### [AIM OF THE EXERCISE]
Please reproduce the data in full, exactly as it stands.

### [DATA]

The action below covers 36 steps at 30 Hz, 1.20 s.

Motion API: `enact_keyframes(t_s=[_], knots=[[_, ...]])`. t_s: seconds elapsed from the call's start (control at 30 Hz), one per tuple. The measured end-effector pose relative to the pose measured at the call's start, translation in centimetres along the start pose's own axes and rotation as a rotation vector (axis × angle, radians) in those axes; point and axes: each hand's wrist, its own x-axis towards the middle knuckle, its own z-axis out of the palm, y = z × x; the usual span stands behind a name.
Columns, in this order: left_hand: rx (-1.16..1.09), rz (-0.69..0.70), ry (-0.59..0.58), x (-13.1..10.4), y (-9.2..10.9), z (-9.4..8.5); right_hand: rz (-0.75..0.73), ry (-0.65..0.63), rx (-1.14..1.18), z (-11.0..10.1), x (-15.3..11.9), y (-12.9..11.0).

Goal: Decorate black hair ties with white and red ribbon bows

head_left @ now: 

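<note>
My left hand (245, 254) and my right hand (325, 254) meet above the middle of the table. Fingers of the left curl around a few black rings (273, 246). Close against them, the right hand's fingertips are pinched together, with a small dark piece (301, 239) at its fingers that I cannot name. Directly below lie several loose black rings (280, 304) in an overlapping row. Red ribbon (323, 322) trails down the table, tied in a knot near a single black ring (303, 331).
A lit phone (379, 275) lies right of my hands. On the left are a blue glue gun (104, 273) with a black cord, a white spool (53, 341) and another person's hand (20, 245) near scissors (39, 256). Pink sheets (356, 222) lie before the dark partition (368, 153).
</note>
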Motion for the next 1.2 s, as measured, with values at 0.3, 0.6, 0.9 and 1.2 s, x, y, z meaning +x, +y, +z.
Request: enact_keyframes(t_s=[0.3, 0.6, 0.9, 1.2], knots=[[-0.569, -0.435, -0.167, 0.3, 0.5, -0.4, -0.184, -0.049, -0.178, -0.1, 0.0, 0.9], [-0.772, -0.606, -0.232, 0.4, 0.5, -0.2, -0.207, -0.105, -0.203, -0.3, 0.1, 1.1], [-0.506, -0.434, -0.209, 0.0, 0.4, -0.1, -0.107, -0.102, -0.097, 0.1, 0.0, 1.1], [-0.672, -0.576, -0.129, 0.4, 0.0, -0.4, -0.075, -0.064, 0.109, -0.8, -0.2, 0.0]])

### [YOUR SOLUTION]
The action below covers 36 steps at 30 Hz, 1.20 s.

Motion API: `enact_keyframes(t_s=[_], knots=[[_, ...]])`. t_s: seconds elapsed from the call's start (control at 30 Hz), one per tuple. The measured end-effector pose relative to the pose measured at the call's start, translation in centimetres along the start pose's own axes and rotation as a rotation vector (axis × angle, radians) in those axes; point and axes: each hand's wrist, its own x-axis towards the middle knuckle, its own z-axis out of the palm, y = z × x; the usual span stands behind a name.
Columns, in this order: left_hand: rx (-1.16..1.09), rz (-0.69..0.70), ry (-0.59..0.58), x (-13.1..10.4), y (-9.2..10.9), z (-9.4..8.5); right_hand: rz (-0.75..0.73), ry (-0.65..0.63), rx (-1.14..1.18), z (-11.0..10.1), x (-15.3..11.9), y (-12.9..11.0).

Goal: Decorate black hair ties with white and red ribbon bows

head_left @ now: 

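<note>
My left hand (245, 254) and my right hand (325, 254) meet above the middle of the table. Fingers of the left curl around a few black rings (273, 246). Close against them, the right hand's fingertips are pinched together, with a small dark piece (301, 239) at its fingers that I cannot name. Directly below lie several loose black rings (280, 304) in an overlapping row. Red ribbon (323, 322) trails down the table, tied in a knot near a single black ring (303, 331).
A lit phone (379, 275) lies right of my hands. On the left are a blue glue gun (104, 273) with a black cord, a white spool (53, 341) and another person's hand (20, 245) near scissors (39, 256). Pink sheets (356, 222) lie before the dark partition (368, 153).
</note>
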Motion for the next 1.2 s, as measured, with values at 0.3, 0.6, 0.9 and 1.2 s, x, y, z meaning +x, +y, +z.
Request: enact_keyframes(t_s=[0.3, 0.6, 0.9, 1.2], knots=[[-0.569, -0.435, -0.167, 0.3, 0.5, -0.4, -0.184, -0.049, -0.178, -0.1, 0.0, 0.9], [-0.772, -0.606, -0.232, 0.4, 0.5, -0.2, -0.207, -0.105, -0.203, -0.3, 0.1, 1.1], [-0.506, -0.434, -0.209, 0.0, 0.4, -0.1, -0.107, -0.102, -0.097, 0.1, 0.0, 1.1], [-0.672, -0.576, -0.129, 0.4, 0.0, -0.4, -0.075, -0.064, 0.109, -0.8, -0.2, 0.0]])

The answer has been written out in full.